**Source material**
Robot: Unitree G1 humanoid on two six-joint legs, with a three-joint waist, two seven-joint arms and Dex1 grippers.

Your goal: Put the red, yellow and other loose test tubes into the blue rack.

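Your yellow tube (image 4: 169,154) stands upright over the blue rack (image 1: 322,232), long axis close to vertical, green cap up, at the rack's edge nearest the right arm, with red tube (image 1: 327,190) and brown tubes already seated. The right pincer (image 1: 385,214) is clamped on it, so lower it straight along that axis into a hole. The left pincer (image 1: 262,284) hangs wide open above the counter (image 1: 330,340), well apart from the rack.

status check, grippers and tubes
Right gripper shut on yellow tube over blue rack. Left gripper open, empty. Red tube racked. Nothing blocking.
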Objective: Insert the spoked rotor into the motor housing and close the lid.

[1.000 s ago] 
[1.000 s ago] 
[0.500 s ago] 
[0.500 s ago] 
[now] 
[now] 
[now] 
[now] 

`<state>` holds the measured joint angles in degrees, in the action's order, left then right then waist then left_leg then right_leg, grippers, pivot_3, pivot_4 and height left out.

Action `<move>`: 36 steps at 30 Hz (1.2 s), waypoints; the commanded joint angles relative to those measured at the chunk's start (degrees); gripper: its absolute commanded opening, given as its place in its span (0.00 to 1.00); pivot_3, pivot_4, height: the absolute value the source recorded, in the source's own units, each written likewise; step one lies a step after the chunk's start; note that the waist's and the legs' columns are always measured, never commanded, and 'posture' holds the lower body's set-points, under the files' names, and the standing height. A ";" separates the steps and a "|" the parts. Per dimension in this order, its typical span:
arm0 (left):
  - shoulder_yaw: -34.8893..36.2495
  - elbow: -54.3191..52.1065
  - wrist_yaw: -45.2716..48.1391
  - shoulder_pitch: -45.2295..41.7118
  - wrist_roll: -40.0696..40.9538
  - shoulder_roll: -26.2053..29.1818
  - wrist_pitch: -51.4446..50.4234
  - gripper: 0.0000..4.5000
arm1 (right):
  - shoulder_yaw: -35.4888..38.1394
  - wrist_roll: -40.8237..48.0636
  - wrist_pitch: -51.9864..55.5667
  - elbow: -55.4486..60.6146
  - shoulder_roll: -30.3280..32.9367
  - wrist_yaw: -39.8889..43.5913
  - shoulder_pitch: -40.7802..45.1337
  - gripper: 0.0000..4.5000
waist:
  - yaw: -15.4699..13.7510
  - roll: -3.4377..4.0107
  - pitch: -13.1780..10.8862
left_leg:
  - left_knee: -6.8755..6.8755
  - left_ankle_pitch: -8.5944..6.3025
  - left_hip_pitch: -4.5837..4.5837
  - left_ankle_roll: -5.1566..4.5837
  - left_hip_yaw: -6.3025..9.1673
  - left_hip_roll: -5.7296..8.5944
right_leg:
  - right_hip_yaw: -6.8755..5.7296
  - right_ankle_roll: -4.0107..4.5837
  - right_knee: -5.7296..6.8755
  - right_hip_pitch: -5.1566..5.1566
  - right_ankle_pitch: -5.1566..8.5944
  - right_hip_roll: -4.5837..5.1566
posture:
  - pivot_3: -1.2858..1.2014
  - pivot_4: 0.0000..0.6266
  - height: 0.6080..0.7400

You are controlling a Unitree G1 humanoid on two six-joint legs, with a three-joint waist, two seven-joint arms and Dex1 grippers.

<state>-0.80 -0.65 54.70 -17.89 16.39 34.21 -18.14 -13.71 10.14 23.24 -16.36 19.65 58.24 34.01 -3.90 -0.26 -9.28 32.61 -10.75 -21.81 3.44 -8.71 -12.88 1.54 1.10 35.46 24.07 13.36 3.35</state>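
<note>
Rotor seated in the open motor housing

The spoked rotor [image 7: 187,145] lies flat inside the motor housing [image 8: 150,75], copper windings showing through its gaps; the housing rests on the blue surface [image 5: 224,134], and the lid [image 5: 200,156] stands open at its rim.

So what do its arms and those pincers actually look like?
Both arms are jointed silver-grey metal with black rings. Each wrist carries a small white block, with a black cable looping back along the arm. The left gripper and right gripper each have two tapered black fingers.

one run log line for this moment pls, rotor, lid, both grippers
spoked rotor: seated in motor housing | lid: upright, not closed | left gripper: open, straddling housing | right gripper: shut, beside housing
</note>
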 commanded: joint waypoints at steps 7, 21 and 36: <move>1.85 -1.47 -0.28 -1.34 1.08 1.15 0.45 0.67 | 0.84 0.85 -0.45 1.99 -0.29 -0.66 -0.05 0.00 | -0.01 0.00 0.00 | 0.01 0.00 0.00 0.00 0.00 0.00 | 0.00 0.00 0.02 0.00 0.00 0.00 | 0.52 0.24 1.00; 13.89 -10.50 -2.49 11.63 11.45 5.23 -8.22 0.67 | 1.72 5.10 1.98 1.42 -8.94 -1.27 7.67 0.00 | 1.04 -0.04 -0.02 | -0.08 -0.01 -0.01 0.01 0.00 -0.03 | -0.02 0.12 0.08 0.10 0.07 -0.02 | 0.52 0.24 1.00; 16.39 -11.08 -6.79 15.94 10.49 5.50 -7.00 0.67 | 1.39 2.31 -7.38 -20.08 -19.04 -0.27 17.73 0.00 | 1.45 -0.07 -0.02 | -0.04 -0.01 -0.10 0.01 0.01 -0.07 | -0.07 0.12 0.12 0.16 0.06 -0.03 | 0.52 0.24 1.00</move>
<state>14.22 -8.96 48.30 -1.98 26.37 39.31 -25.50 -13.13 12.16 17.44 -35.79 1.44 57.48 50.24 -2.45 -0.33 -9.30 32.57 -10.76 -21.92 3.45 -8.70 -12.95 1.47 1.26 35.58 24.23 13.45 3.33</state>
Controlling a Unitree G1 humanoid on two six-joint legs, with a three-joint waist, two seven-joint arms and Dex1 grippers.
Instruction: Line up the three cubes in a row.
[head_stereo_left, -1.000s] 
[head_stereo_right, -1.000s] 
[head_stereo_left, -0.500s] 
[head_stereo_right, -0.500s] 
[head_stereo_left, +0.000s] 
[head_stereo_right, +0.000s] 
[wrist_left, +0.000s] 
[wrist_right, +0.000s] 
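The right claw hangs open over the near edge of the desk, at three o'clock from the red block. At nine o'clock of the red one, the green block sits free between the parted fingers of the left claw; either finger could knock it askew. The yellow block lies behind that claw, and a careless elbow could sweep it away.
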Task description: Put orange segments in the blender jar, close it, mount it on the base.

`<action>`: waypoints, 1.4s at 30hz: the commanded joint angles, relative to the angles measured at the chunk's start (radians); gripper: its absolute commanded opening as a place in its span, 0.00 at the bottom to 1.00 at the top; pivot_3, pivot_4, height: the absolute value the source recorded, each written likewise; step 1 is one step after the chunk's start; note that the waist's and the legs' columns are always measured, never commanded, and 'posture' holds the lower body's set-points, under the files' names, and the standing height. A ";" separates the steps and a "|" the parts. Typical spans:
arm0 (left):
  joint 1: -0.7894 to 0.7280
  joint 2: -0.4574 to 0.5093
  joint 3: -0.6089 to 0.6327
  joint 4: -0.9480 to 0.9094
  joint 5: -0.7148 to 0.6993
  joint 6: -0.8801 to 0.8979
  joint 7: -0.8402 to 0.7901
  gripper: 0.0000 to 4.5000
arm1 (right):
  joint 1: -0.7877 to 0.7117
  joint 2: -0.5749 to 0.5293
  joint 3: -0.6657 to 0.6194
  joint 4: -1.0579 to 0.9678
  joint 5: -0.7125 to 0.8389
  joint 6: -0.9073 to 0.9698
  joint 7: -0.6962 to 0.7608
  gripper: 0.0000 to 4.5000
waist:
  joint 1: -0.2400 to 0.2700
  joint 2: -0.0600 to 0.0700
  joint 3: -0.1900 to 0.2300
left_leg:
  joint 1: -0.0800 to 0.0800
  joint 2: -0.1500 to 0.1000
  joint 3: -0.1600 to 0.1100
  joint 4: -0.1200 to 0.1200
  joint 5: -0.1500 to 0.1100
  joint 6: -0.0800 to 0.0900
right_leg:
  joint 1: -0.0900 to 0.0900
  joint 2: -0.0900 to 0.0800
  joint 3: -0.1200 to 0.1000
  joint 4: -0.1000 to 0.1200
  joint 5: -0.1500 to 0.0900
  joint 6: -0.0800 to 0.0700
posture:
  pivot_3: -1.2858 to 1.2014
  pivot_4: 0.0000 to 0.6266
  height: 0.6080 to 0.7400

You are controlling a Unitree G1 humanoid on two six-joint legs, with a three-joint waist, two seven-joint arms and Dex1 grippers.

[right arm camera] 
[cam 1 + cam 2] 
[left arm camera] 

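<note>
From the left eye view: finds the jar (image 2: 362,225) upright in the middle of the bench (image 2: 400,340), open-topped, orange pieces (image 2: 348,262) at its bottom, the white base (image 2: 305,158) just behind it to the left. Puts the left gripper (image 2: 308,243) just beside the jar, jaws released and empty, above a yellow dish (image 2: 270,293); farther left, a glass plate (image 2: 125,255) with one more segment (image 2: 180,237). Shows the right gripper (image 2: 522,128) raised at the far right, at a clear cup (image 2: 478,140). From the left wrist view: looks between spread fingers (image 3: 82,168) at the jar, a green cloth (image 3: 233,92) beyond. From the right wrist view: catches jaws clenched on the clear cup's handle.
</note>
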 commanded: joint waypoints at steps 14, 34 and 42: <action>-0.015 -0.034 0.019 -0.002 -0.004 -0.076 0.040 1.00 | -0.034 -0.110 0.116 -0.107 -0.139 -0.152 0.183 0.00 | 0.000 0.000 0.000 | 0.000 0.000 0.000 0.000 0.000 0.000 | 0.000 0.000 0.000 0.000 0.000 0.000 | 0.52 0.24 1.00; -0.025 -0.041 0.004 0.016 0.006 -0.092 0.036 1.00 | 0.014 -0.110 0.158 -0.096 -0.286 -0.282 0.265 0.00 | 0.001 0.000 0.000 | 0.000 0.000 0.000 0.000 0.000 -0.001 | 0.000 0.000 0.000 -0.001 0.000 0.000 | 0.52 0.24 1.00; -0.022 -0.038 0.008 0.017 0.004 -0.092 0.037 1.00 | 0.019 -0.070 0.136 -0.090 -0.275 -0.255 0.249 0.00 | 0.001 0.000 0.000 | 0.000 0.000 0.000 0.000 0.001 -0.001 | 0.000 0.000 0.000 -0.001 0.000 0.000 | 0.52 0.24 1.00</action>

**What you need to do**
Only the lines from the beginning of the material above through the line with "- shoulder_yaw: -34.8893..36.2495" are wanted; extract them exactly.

**Response to this exercise**
Robot: Unitree G1 humanoid on two six-joint legs, with a three-joint waist, two seven-joint arms and Dex1 grippers.

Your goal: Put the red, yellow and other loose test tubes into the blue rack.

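Your yellow tube (image 4: 169,154) stands upright over the blue rack (image 1: 322,232), long axis close to vertical, green cap up, at the rack's edge nearest the right arm, with red tube (image 1: 327,190) and brown tubes already seated. The right pincer (image 1: 385,214) is clamped on it, so lower it straight along that axis into a hole. The left pincer (image 1: 262,284) hangs wide open above the counter (image 1: 330,340), well apart from the rack.

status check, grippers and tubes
Right gripper shut on yellow tube over blue rack. Left gripper open, empty. Red tube racked. Nothing blocking.
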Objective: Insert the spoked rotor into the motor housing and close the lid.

[1.000 s ago] 
[1.000 s ago] 
[0.500 s ago] 
[0.500 s ago] 
[now] 
[now] 
[now] 
[now] 

`<state>` holds the measured joint angles in degrees, in the action's order, left then right then waist then left_leg then right_leg, grippers, pivot_3, pivot_4 and height left out.

Action `<move>`: 36 steps at 30 Hz (1.2 s), waypoints; the commanded joint angles relative to those measured at the chunk's start (degrees); gripper: its absolute commanded opening, given as its place in its span (0.00 to 1.00); pivot_3, pivot_4, height: the absolute value the source recorded, in the source's own units, each written likewise; step one lies a step after the chunk's start; note that the waist's and the legs' columns are always measured, never commanded, and 'posture' holds the lower body's set-points, under the files' names, and the standing height. A ";" separates the steps and a "|" the parts. Per dimension in this order, its typical span:
arm0 (left):
  - shoulder_yaw: -34.8893..36.2495

This output is finished.